Reconheço que a repressão à indignação e à cobrança em relação aos erros de arbitragem é imensa, asfixiante, coercitiva e poderosa. Mas, se aqui e ali, o atleticano começar a levantar a sua voz contra isso e contra outros ataques alienígenas, fatalmente o comando atleticano se estimulará a sair deste torpor de décadas e também a buscar se impor e a fazer prevalecer os lídimos interesses desse alvinegro, gigante e famoso, porém muito maltratado e quase sempre derrotado por goleada no jogo pesado dos bastidores.

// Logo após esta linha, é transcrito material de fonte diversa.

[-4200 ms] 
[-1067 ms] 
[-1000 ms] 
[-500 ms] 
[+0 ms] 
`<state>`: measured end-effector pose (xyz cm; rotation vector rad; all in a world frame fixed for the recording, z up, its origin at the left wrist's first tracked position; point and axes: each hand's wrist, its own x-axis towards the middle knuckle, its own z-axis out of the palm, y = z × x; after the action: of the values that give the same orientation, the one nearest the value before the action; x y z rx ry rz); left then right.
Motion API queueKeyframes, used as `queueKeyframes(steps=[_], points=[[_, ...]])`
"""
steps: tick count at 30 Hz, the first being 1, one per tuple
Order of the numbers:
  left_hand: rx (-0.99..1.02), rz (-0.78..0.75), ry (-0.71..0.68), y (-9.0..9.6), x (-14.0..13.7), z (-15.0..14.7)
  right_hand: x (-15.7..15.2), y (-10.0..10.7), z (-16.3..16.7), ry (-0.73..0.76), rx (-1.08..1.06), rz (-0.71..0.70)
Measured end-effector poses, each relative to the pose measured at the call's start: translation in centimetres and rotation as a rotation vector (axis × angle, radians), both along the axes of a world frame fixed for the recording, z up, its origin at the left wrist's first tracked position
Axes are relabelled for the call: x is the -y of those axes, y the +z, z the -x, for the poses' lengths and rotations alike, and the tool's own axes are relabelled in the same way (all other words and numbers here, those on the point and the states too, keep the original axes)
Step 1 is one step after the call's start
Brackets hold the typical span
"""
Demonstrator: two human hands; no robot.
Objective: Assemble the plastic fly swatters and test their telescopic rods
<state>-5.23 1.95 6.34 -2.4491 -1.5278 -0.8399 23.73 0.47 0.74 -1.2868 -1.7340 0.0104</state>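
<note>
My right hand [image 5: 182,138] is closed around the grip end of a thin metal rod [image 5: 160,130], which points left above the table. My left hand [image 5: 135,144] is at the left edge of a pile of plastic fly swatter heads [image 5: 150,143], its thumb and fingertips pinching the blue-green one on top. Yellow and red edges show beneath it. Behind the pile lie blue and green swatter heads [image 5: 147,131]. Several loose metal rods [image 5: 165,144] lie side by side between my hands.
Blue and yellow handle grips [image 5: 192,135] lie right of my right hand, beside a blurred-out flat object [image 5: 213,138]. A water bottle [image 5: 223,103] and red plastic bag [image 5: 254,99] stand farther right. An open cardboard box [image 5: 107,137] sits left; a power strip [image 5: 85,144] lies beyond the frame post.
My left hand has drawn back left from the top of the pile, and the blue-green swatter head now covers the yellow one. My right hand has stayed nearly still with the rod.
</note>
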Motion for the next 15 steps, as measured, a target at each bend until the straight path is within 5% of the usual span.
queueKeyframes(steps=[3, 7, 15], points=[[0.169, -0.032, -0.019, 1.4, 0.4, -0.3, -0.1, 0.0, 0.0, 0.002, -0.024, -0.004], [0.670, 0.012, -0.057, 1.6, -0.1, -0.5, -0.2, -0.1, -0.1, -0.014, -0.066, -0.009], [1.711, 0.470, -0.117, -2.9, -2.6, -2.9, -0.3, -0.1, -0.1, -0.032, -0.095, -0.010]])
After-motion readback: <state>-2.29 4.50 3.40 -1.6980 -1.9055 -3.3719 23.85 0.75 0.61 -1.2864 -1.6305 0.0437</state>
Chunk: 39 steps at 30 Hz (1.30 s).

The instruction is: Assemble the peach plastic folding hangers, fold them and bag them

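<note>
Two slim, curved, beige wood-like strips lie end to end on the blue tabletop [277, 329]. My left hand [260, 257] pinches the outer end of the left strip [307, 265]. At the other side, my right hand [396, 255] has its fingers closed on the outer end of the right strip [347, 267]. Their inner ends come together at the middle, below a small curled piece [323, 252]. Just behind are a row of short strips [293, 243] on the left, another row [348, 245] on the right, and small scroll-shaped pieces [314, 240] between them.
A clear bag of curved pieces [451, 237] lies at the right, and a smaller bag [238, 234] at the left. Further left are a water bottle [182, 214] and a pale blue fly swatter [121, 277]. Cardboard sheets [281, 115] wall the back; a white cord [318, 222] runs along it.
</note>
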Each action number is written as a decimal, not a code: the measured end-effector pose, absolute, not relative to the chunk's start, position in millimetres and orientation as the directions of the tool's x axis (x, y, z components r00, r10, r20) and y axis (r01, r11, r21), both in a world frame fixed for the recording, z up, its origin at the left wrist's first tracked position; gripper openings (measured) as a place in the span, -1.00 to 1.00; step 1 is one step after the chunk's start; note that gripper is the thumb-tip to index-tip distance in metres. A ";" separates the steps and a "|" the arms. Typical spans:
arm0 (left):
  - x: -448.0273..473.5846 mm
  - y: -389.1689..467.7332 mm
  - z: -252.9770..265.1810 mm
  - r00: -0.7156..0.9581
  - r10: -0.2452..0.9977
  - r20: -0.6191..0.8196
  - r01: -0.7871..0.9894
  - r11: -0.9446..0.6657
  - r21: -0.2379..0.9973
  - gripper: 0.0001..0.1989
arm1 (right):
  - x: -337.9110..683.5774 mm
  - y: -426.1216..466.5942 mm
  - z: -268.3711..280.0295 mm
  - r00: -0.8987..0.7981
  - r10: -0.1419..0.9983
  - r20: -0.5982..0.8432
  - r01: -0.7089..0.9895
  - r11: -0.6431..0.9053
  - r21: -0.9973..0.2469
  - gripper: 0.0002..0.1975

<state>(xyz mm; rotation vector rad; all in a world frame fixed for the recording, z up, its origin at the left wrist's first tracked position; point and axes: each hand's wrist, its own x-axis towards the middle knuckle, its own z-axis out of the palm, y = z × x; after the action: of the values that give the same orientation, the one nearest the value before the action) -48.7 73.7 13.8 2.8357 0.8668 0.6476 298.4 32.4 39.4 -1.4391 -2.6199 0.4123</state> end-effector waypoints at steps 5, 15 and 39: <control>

Em uma das últimas coletivas de Cuca, o companheiro Betinho do Fala Galo, de forma diligente e bastante oportuna, questionou o treinador atleticano sobre a passividade do clube que, em razão dos sucessivos desfalques provocados pelas seguidas convocações de seus jogadores, ao contrário de outras equipes como o Flamengo, em momento algum se movimentou para pleitear que os seus jogos fossem remanejados.
Cuca respondeu protocolarmente. Mas, o que importa, é que a pergunta formulada pelo Betinho não só mostra o seu incomodo, mas, certamente reflete o descontentamento de vários outros torcedores em relação a essa passividade recorrente do comando atleticano nestas questões de bastidores.
Para ficar em poucos exemplos, lembro-me de julgamentos extemporâneos e casuisticamente marcados e levados a efeito para privar o Atlético de um jogador importante em um jogo decisivo como aconteceu no Brasileirão de 77 com o Rei Reinaldo que ficou de fora da decisão contra o São Paulo. E o resultado todos sabem. Lembro, também, da transferência da decisão entre Atlético e Flamengo pela Libertadores de 1981 para o Serra Dourada quando, pelo regulamento da competição na época, o jogo deveria ter sido disputado no Mineirão. O que aconteceu naquele fatídico espetáculo é do conhecimento de todos e o Atlético foi punido pela sua inapetência e inoperância.
Aliás, em recente documentário inglês o jogo do Serra Dourada é apontado como uma farsa, corroborando a opinião de vários analistas internacionais que apontam aquele confronto como o maior escândalo do futebol mundial de todos os tempos.
Mas, chega de chororô. Mesmo porque de nada adianta reclamar depois que o leite estiver derramado. E chega de jogar para a torcida.
Entre surtos e sustos, alimentemos nossa capacidade de nos indignar, levantemos as nossas vozes, exijamos respeito e cobremos energicamente do comando atleticano que passe agir nos bastidores proporcionalmente ao atlético que eles próprios se ufanam de dizer que estão construindo.